Required action »
Whenever a line of the data below holds the string "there", copy that line.
BEGIN Task input
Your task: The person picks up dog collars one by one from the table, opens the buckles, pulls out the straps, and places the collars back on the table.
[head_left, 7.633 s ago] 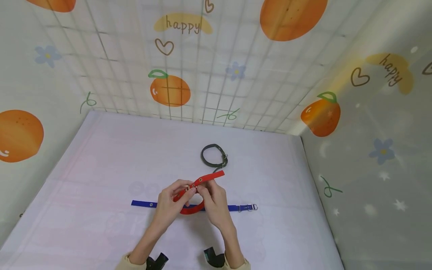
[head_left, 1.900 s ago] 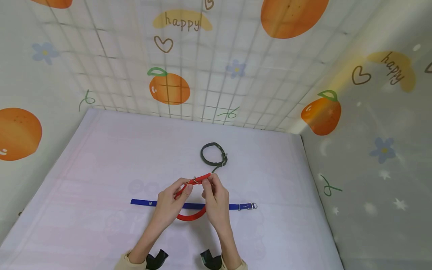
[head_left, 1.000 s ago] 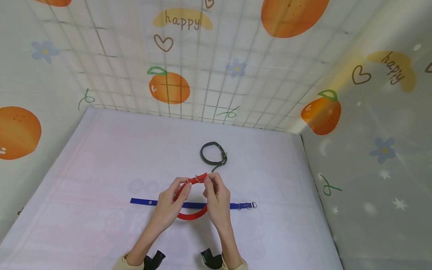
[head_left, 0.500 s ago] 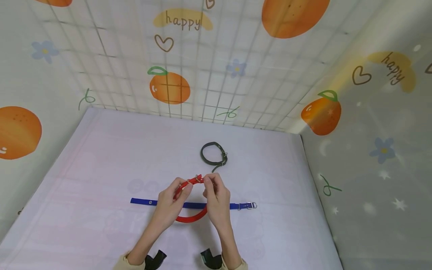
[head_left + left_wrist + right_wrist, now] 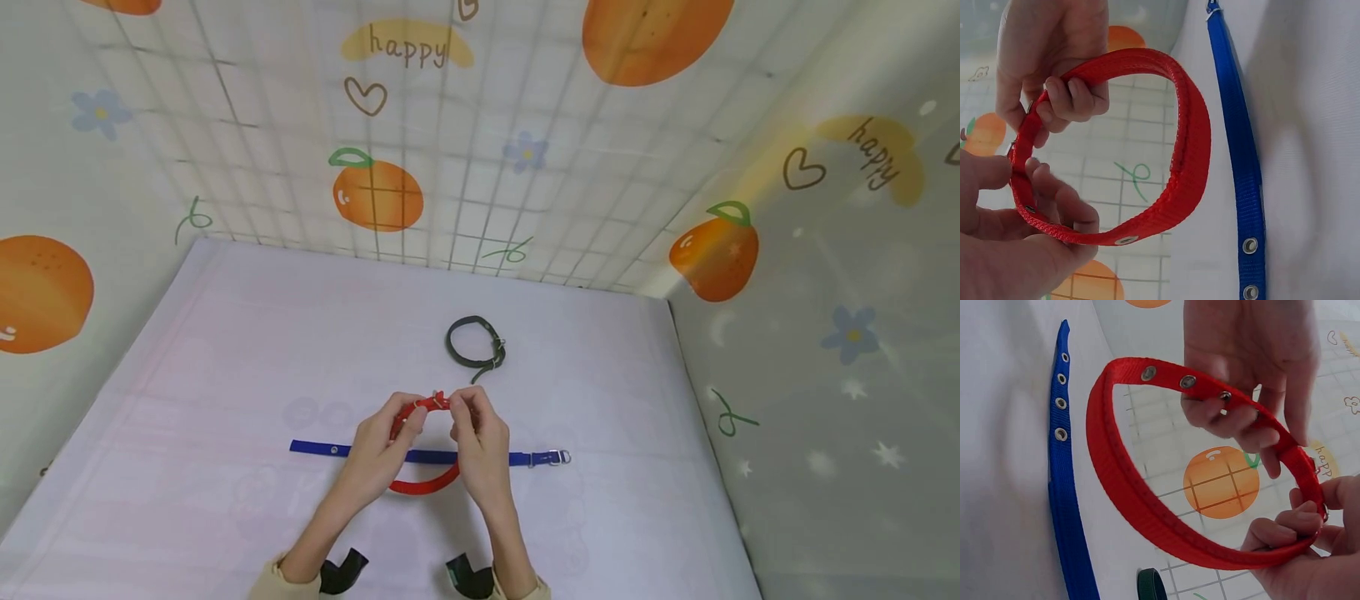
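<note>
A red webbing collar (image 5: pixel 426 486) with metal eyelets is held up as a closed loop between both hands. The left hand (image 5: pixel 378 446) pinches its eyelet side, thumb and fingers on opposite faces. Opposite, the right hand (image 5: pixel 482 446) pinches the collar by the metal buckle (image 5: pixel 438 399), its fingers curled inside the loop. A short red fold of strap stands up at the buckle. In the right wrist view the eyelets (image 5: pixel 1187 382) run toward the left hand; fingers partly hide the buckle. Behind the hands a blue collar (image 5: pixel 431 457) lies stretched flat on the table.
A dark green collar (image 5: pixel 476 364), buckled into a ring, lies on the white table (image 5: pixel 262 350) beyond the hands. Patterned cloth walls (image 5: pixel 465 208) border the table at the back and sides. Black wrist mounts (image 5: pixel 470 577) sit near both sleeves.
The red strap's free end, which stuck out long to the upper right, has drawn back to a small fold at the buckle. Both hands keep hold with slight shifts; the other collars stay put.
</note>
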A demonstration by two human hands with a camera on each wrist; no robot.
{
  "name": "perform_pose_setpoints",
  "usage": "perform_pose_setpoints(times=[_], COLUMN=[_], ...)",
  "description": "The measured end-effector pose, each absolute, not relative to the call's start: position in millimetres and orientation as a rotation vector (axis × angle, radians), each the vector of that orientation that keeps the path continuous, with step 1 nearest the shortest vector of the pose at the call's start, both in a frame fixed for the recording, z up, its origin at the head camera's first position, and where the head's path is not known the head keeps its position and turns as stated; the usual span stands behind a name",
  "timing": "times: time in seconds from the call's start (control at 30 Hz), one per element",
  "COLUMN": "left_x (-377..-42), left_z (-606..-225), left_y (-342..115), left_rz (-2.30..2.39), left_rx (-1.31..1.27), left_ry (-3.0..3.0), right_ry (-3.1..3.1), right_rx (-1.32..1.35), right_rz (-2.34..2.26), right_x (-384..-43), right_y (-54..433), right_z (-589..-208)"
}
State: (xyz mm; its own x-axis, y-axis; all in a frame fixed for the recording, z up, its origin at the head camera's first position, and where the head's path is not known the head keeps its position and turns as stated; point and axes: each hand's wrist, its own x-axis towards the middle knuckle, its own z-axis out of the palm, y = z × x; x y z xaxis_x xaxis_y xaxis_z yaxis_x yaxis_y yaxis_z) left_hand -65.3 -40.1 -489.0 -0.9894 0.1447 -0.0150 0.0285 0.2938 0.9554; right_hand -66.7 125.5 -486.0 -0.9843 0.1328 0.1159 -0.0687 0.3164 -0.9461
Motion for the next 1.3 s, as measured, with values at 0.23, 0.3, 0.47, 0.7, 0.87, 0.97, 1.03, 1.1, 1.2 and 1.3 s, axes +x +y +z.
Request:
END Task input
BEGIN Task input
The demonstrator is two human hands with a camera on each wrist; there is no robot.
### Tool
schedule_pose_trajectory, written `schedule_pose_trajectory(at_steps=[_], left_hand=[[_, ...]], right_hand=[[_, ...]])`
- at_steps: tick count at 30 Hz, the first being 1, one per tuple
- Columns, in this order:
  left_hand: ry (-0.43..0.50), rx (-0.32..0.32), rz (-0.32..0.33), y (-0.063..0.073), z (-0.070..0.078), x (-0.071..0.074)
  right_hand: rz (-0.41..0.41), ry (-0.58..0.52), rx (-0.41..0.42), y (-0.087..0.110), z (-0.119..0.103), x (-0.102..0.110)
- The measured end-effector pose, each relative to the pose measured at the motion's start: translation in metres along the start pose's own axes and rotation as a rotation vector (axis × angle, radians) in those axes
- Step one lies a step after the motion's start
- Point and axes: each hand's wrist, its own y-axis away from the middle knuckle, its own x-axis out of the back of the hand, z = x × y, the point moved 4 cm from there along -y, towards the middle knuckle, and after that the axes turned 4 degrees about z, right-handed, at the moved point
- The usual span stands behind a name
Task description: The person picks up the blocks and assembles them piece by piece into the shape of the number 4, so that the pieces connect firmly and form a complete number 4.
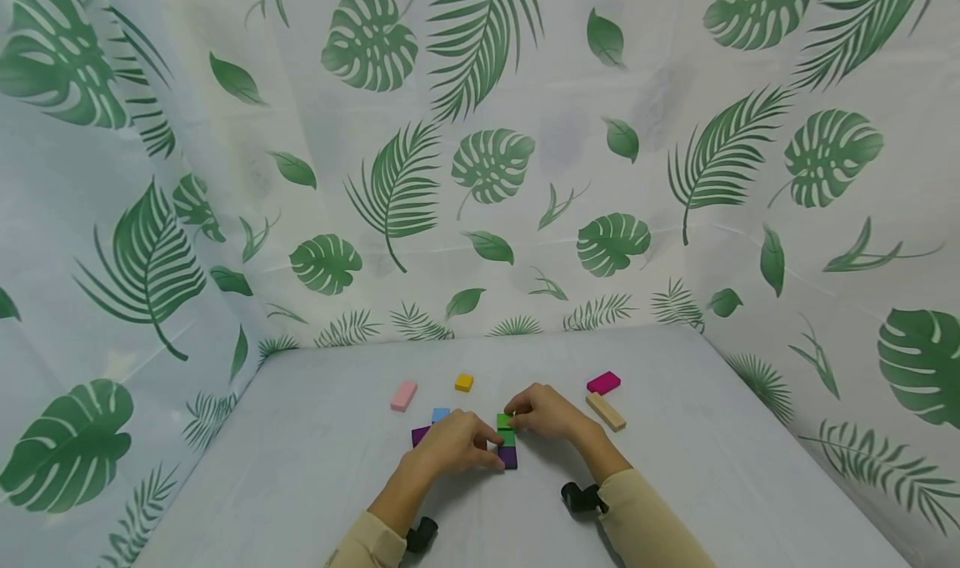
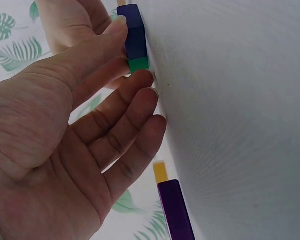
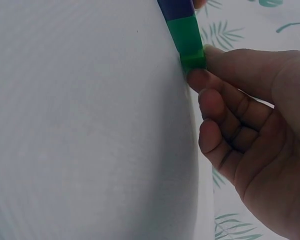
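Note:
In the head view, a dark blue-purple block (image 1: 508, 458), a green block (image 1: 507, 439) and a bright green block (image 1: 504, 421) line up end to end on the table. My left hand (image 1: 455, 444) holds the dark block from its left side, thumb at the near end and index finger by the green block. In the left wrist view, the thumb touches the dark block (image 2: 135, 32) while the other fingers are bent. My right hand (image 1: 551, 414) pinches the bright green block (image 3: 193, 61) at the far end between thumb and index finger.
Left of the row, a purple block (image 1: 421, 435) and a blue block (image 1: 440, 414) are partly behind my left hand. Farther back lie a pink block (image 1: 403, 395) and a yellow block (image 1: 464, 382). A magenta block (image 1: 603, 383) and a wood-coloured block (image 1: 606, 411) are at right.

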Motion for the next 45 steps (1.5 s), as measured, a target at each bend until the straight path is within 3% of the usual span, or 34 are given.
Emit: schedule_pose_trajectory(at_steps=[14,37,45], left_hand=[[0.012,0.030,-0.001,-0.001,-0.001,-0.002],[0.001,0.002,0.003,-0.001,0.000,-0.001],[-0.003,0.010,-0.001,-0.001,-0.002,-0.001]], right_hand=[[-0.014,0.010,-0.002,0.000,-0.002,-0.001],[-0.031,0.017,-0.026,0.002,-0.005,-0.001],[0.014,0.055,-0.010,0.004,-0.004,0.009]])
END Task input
Answer to the exercise »
The demonstrator is two human hands with a camera on each wrist; there is no robot.
- Point and axes: each hand's wrist, its own y-axis away from the middle knuckle, its own x-axis out of the back of the hand, z = x × y, the point moved 4 cm from there along -y, towards the middle knuckle, and after that the axes turned 4 degrees about z, right-handed, at the moved point

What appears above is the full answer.